Por ejemplo, el obispo desacralizó la iglesia de San Miguel de Alquézar y yo presente un proyecto muy complejo y le diría que fascinante para hacerlo y para convertir aquel espacio en un centro permanente de arte contemporáneo. Era un gran caja de luz, con muchos fragmentos de color. El ayuntamiento se implicó, de entrada el Gobierno de Aragón, se grabó la idea, estará por ahí, pero al final la respuesta fue: «Silencio administrativo». Y parte de ese proyecto se ha expuesto en distintos lugares de España.
Siempre le han interesado las instalaciones y la pintura digamos de caballete.
Claro. Por ejemplo, ahora estoy en un proceso de seleccionar pintura que se quedará en el bastidor; otra que será prensada; otra que será enrollada, seguro que sabe que a veces hago libros de hasta siete metros, con la ayuda de telares.
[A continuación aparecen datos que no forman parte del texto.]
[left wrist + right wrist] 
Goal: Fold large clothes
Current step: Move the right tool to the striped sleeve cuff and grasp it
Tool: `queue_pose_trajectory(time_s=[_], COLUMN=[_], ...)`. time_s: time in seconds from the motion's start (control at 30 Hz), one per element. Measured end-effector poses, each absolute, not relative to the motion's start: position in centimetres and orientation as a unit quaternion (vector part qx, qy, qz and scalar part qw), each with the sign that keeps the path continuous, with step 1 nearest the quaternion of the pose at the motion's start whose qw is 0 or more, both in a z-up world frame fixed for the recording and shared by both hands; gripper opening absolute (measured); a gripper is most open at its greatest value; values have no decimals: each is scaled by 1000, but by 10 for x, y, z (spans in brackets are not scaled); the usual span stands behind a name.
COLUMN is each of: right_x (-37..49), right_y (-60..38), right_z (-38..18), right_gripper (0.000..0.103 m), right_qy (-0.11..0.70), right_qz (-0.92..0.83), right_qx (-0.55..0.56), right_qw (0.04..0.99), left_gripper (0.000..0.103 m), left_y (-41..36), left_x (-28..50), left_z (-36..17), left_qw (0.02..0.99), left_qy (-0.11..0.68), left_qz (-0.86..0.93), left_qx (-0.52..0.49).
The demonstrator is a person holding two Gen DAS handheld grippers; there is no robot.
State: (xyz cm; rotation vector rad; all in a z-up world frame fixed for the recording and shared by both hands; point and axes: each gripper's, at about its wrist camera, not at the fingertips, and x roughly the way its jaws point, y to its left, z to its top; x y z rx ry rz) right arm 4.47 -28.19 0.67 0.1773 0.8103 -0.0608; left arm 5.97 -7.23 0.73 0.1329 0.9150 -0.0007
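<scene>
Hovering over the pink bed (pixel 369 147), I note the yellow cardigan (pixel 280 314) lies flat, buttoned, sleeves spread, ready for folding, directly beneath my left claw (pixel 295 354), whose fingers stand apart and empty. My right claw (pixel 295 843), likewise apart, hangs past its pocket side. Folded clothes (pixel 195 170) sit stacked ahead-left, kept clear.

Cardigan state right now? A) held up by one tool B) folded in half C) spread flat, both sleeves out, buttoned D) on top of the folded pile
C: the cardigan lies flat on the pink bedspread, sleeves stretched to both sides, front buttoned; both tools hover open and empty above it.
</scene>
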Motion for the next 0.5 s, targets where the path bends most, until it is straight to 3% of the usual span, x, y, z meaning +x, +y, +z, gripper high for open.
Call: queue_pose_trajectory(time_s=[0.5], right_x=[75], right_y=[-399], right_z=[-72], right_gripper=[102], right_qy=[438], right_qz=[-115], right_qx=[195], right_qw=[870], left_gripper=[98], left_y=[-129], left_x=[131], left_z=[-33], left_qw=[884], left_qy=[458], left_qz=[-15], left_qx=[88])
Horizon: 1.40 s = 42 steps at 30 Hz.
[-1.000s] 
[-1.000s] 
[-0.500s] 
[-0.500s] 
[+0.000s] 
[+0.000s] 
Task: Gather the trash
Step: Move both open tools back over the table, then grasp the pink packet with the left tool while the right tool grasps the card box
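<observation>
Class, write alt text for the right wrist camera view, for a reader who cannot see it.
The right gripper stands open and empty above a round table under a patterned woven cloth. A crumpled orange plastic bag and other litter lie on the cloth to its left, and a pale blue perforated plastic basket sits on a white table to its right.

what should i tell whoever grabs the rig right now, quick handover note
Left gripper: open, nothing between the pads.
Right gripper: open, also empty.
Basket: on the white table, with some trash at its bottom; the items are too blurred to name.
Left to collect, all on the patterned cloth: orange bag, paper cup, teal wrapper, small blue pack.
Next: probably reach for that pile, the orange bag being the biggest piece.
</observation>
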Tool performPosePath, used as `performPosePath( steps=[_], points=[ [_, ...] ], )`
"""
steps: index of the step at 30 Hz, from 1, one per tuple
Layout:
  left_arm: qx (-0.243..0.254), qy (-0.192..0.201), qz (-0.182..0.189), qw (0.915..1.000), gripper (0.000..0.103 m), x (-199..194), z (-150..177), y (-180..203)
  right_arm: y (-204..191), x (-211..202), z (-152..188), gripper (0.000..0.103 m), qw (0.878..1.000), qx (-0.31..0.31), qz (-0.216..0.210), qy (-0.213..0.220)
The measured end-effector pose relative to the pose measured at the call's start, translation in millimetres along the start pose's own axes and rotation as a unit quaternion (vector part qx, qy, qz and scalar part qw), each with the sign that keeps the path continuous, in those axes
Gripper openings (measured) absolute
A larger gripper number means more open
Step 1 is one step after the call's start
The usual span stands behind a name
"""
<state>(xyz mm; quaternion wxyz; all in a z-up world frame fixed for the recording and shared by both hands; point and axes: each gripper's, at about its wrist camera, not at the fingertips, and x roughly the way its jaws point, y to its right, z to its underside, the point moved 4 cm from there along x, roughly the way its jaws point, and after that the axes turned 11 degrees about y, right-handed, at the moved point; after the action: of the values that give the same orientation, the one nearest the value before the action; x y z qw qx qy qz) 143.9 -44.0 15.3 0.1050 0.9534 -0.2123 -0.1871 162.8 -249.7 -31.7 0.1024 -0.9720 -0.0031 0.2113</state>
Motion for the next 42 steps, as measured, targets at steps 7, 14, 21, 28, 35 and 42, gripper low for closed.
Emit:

Y que hago paisajes.
Ha citado a Goya, pero en usted también se percibe la huella oriental. ¿Quién le marcó más?
Los dos por igual. Goya y el arte oriental. Cuando estuve en Lérida conocí a un profesor, Sebastián Tamariz, que parecía danzar, levitar, era un sabio que amaba el budismo, y que me contagió su pasión por Japón. Son referentes para mí, como lo es el mundo poético de Rosalía de Castro, Emily Dickinson, Marguerite Yourcenar, Alejandra Pizarnik, etc. La poesía me produce respeto aunque he firmado algunos aforismos como ‘Pensamientos incendiarios o no’, con motivo de la muestra ‘Escarabotos’ en la Diputación de Huesca. Escribo poesía, claro, lo necesito, pero es algo complejo y de pura insatisfacción siempre la tiro. Sin embargo, sí, admiro mucho a los poetas. Y, como habrá visto, a las poetas.